**REQUIRED ACTION**
Print the listing in full, keeping every line exactly as it is.

---

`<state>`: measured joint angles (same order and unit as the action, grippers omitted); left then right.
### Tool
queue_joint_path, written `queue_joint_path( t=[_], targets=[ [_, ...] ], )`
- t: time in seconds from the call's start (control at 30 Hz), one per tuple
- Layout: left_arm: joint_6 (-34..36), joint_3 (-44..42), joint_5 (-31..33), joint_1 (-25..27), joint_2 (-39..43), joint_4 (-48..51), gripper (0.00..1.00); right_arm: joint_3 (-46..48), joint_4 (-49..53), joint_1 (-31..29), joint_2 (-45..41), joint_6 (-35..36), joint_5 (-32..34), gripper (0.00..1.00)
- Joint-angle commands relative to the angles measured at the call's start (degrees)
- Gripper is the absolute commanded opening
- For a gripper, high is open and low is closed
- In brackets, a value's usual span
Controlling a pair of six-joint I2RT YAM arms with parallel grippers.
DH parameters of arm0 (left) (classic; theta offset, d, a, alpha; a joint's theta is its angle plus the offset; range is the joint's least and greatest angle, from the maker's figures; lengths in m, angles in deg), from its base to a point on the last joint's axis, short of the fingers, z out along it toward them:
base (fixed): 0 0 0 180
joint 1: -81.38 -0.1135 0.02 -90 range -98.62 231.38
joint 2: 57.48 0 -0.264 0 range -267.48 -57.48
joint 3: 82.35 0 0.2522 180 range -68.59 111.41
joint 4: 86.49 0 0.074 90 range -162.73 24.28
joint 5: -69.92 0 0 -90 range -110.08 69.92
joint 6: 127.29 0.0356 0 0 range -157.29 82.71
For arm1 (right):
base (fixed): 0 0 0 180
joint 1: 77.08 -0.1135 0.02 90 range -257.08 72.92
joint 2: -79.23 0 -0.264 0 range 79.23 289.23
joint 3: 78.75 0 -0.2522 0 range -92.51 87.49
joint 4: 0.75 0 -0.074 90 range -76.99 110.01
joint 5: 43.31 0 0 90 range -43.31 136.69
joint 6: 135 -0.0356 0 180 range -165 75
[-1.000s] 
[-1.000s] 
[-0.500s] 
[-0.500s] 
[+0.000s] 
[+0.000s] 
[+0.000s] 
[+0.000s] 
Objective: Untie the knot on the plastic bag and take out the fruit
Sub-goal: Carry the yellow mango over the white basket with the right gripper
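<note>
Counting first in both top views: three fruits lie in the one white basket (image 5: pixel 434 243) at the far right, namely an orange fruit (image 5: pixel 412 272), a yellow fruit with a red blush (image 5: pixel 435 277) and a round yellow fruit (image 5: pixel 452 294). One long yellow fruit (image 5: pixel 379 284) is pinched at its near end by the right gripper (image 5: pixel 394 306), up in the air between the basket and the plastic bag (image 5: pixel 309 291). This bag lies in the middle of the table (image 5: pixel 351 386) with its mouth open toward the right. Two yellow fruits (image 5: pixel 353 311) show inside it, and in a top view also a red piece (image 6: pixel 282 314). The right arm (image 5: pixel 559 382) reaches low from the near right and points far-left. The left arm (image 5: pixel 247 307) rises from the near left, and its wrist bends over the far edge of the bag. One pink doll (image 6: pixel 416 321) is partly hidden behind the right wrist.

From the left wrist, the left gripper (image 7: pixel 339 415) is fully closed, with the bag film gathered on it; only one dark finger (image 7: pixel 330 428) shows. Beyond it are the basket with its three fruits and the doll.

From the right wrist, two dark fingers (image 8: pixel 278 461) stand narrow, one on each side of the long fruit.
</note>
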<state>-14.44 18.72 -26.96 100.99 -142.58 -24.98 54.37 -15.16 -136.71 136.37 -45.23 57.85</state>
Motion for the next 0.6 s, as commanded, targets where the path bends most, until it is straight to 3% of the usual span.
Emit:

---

**WRITTEN ANSWER**
`<state>`: measured joint angles (same order and unit as the action, grippers omitted); left then right.
### Tool
queue_joint_path, written `queue_joint_path( t=[_], targets=[ [_, ...] ], )`
- t: time in seconds from the call's start (control at 30 Hz), one per tuple
- Layout: left_arm: joint_6 (-34..36), joint_3 (-44..42), joint_5 (-31..33), joint_1 (-25..27), joint_2 (-39..43), joint_4 (-48..51), gripper (0.00..1.00); right_arm: joint_3 (-46..48), joint_4 (-49..53), joint_1 (-31..29), joint_2 (-45..41), joint_6 (-35..36), joint_5 (-32..34), gripper (0.00..1.00)
- Joint-angle commands relative to the angles measured at the call's start (degrees)
- Gripper is the absolute commanded opening
- For a gripper, high is open and low is closed
- In brackets, a value's usual span
Controlling a pair of six-joint I2RT YAM arms with parallel grippers.
DH parameters of arm0 (left) (classic; theta offset, d, a, alpha; a joint's theta is its angle plus the offset; range is the joint's least and greatest angle, from the maker's figures; lengths in m, angles in deg), from its base to a point on the last joint's axis, short of the fingers, z out along it toward them:
base (fixed): 0 0 0 180
joint 1: -81.38 -0.1135 0.02 -90 range -98.62 231.38
joint 2: 57.48 0 -0.264 0 range -267.48 -57.48
joint 3: 82.35 0 0.2522 180 range -68.59 111.41
joint 4: 86.49 0 0.074 90 range -162.73 24.28
joint 5: -69.92 0 0 -90 range -110.08 69.92
joint 6: 127.29 0.0356 0 0 range -157.29 82.71
For arm1 (right):
base (fixed): 0 0 0 180
joint 1: 77.08 -0.1135 0.02 90 range -257.08 72.92
joint 2: -79.23 0 -0.264 0 range 79.23 289.23
joint 3: 78.75 0 -0.2522 0 range -92.51 87.49
joint 4: 0.75 0 -0.074 90 range -76.99 110.01
joint 5: 43.31 0 0 90 range -43.31 136.69
joint 6: 135 -0.0356 0 180 range -165 75
[-1.000s] 
[-1.000s] 
[-0.500s] 
[-0.500s] 
[+0.000s] 
[+0.000s] 
[+0.000s] 
[+0.000s] 
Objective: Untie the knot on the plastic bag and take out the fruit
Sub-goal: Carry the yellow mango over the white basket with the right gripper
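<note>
Counting first in both top views: three fruits lie in the one white basket (image 5: pixel 434 243) at the far right, namely an orange fruit (image 5: pixel 412 272), a yellow fruit with a red blush (image 5: pixel 435 277) and a round yellow fruit (image 5: pixel 452 294). One long yellow fruit (image 5: pixel 379 284) is pinched at its near end by the right gripper (image 5: pixel 394 306), up in the air between the basket and the plastic bag (image 5: pixel 309 291). This bag lies in the middle of the table (image 5: pixel 351 386) with its mouth open toward the right. Two yellow fruits (image 5: pixel 353 311) show inside it, and in a top view also a red piece (image 6: pixel 282 314). The right arm (image 5: pixel 559 382) reaches low from the near right and points far-left. The left arm (image 5: pixel 247 307) rises from the near left, and its wrist bends over the far edge of the bag. One pink doll (image 6: pixel 416 321) is partly hidden behind the right wrist.

From the left wrist, the left gripper (image 7: pixel 339 415) is fully closed, with the bag film gathered on it; only one dark finger (image 7: pixel 330 428) shows. Beyond it are the basket with its three fruits and the doll.

From the right wrist, two dark fingers (image 8: pixel 278 461) stand narrow, one on each side of the long fruit.
</note>
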<state>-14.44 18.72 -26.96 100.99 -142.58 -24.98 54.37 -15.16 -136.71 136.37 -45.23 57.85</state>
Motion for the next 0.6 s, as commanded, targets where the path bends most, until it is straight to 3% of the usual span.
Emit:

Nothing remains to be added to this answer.